## [Problem details]
From the records below, print exactly the lines starting at the one containing "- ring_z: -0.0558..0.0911" and ending at the one containing "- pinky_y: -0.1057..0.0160", ends included, and nothing else.
[Data to use — start]
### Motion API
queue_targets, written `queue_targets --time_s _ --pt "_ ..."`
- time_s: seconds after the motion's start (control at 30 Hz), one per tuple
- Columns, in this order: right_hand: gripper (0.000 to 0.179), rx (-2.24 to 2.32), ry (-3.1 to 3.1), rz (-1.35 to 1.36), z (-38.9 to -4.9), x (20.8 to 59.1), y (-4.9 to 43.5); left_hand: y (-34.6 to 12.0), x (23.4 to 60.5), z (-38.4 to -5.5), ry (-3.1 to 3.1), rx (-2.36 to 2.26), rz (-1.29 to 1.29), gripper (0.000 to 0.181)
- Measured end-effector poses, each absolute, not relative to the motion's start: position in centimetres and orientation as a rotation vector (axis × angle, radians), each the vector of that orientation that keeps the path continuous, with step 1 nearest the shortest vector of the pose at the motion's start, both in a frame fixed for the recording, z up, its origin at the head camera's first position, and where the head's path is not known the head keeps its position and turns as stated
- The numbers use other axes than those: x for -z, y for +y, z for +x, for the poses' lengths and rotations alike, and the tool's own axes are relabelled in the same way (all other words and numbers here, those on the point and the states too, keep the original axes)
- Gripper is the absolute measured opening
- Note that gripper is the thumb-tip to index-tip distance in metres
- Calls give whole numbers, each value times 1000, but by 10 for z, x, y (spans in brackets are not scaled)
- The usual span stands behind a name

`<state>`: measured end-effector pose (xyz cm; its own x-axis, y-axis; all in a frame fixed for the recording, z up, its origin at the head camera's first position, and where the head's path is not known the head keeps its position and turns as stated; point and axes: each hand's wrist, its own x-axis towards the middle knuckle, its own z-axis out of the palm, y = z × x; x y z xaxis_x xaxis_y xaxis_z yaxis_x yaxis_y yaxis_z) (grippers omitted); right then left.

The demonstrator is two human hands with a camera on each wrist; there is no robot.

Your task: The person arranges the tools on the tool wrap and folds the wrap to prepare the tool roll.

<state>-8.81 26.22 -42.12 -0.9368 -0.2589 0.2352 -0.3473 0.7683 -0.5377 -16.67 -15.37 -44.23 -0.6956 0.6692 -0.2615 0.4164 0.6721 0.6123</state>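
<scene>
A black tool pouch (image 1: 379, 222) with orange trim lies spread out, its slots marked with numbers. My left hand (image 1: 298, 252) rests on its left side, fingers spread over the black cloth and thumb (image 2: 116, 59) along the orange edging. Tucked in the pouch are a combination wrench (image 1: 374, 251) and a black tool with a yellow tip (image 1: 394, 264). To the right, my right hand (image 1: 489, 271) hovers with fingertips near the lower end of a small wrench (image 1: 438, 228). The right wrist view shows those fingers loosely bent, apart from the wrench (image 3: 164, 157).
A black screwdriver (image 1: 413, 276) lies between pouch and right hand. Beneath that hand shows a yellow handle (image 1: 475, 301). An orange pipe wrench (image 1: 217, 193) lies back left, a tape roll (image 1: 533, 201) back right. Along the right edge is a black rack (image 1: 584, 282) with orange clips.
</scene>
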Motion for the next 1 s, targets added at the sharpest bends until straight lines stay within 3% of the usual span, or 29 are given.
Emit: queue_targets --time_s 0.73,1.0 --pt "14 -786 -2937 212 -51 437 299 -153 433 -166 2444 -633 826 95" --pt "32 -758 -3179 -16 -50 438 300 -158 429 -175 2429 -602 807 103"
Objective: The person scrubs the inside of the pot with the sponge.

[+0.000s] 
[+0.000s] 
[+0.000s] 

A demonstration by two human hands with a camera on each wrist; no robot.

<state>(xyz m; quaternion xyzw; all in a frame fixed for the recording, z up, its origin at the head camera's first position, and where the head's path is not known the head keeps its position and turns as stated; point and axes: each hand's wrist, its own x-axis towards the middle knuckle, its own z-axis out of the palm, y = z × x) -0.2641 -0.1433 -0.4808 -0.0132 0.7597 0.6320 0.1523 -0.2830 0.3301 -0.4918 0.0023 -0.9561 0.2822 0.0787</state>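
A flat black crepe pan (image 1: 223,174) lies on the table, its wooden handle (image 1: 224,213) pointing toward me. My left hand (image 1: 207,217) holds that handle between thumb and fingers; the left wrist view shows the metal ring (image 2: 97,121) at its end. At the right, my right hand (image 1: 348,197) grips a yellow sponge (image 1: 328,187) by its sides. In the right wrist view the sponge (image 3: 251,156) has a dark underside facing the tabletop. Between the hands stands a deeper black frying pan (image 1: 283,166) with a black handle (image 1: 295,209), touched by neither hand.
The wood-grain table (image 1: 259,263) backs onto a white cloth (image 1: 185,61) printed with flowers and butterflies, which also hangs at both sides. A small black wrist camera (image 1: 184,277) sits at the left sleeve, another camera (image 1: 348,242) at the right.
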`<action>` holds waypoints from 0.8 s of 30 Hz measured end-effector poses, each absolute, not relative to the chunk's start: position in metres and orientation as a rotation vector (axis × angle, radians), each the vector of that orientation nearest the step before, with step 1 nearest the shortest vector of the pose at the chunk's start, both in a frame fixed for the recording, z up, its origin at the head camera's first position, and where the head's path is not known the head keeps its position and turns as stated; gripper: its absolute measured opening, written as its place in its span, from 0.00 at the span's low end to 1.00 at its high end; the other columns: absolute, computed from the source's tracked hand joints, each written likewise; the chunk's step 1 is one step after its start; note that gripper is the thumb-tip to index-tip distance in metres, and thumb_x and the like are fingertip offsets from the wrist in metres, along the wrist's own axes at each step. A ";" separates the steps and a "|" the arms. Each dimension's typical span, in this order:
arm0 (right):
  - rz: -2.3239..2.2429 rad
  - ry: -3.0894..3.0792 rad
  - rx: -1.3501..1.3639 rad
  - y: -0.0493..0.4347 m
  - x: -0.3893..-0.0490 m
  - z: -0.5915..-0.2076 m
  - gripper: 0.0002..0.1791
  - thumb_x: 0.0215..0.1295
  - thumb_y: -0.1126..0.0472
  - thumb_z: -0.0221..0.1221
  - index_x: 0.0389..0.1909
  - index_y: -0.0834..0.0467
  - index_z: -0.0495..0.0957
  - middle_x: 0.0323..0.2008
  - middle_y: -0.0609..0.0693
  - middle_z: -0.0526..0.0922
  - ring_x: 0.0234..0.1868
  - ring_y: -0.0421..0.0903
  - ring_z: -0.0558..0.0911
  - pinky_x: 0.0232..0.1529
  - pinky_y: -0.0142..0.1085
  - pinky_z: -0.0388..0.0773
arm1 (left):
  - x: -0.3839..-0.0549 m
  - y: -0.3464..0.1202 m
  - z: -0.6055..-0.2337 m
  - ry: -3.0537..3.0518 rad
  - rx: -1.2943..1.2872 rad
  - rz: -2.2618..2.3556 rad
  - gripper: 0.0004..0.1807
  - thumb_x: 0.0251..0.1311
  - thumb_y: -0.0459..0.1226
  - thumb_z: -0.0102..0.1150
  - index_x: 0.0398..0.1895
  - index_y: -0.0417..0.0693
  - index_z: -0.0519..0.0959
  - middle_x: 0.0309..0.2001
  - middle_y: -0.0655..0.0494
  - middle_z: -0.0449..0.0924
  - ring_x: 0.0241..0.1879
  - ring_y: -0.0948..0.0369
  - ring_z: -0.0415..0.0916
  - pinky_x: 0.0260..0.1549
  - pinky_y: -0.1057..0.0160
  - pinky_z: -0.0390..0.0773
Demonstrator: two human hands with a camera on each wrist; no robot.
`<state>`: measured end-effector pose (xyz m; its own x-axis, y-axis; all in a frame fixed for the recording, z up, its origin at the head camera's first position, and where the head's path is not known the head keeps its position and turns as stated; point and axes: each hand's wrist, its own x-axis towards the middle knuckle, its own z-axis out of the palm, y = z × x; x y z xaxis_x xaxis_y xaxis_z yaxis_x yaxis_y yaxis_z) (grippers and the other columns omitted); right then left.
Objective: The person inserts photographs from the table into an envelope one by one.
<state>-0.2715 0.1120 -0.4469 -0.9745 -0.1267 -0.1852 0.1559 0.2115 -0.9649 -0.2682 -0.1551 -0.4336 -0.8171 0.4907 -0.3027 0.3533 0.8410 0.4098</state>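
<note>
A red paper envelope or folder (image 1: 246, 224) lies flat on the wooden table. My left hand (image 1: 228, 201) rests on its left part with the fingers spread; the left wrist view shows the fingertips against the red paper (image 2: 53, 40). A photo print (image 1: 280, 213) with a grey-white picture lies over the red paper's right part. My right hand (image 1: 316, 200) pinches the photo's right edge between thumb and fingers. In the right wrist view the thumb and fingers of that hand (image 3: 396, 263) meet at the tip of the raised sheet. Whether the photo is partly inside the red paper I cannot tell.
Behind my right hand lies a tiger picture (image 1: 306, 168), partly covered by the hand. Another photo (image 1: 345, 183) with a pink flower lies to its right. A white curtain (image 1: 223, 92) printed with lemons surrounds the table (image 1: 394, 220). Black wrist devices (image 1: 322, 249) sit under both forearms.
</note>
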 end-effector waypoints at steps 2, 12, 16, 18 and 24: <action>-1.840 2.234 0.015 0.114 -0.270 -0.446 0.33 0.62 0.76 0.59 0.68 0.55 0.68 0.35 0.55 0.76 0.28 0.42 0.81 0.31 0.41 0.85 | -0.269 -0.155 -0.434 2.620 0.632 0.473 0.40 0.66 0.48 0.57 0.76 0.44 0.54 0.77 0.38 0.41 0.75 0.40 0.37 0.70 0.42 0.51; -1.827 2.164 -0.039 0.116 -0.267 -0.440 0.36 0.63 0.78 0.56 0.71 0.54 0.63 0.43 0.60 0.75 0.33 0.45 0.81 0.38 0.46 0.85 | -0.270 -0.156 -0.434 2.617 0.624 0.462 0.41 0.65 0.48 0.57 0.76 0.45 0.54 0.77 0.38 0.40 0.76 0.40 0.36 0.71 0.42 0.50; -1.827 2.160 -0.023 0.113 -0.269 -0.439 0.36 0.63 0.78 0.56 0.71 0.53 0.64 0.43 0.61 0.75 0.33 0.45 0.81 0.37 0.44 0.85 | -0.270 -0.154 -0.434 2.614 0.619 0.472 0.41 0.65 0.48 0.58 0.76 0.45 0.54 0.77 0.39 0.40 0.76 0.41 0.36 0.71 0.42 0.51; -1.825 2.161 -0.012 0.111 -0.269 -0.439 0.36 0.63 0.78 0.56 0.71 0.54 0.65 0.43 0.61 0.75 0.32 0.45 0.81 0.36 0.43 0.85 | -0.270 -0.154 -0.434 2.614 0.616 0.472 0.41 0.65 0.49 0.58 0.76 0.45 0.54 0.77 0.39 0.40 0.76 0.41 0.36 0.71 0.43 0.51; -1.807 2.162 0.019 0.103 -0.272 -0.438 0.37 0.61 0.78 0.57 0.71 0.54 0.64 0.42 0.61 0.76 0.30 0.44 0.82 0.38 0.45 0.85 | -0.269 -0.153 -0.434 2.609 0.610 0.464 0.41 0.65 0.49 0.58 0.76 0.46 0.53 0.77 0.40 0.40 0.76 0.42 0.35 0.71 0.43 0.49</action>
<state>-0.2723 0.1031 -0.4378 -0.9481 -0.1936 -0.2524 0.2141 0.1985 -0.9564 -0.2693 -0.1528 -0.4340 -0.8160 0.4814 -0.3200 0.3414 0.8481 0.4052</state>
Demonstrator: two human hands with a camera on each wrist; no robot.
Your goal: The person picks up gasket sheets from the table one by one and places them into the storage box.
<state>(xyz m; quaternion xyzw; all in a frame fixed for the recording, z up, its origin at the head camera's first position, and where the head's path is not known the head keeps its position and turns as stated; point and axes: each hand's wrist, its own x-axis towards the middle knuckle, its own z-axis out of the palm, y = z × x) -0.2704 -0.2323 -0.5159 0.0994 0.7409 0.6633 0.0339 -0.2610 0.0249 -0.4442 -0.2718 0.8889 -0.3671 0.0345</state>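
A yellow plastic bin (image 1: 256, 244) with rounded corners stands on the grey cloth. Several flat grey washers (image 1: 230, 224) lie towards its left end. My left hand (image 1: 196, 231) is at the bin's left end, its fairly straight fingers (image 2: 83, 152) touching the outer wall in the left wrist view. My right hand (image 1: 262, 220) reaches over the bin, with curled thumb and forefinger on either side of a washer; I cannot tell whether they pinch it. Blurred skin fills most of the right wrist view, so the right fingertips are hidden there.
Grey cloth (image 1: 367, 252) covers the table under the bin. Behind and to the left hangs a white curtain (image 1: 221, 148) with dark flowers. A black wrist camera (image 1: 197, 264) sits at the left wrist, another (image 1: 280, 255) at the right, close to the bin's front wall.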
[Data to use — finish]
## [Result]
  - ring_z: -0.0558..0.0911
  - pinky_x: 0.0232..0.1529
  - pinky_y: -0.0142..0.1085
  - pinky_z: -0.0388..0.0773
arm1 (left):
  - x: -0.3839..-0.0549 m
  - y: -0.3464..0.1202 m
  - z: -0.6055..-0.2337 m
  - ry: -3.0537..3.0518 rad
  - rx: -1.2943..1.2872 rad
  - rz: -2.2618..2.3556 rad
  - gripper: 0.0004..0.1807
  - thumb_x: 0.0251..0.1311
  - thumb_y: -0.0459..0.1226
  - thumb_z: -0.0102..0.1150
  - index_x: 0.0398..0.1895
  - index_y: -0.0417..0.0693
  - index_z: -0.0519..0.0959
  - middle_x: 0.0309..0.2001
  - middle_y: -0.0655..0.0494
  - middle_z: -0.0449..0.0924
  - ring_x: 0.0241..0.1879
  - ring_y: -0.0948..0.0369
  - ring_z: -0.0415..0.0916
  - pinky_x: 0.0260..0.1549
  - pinky_y: -0.1057..0.0160

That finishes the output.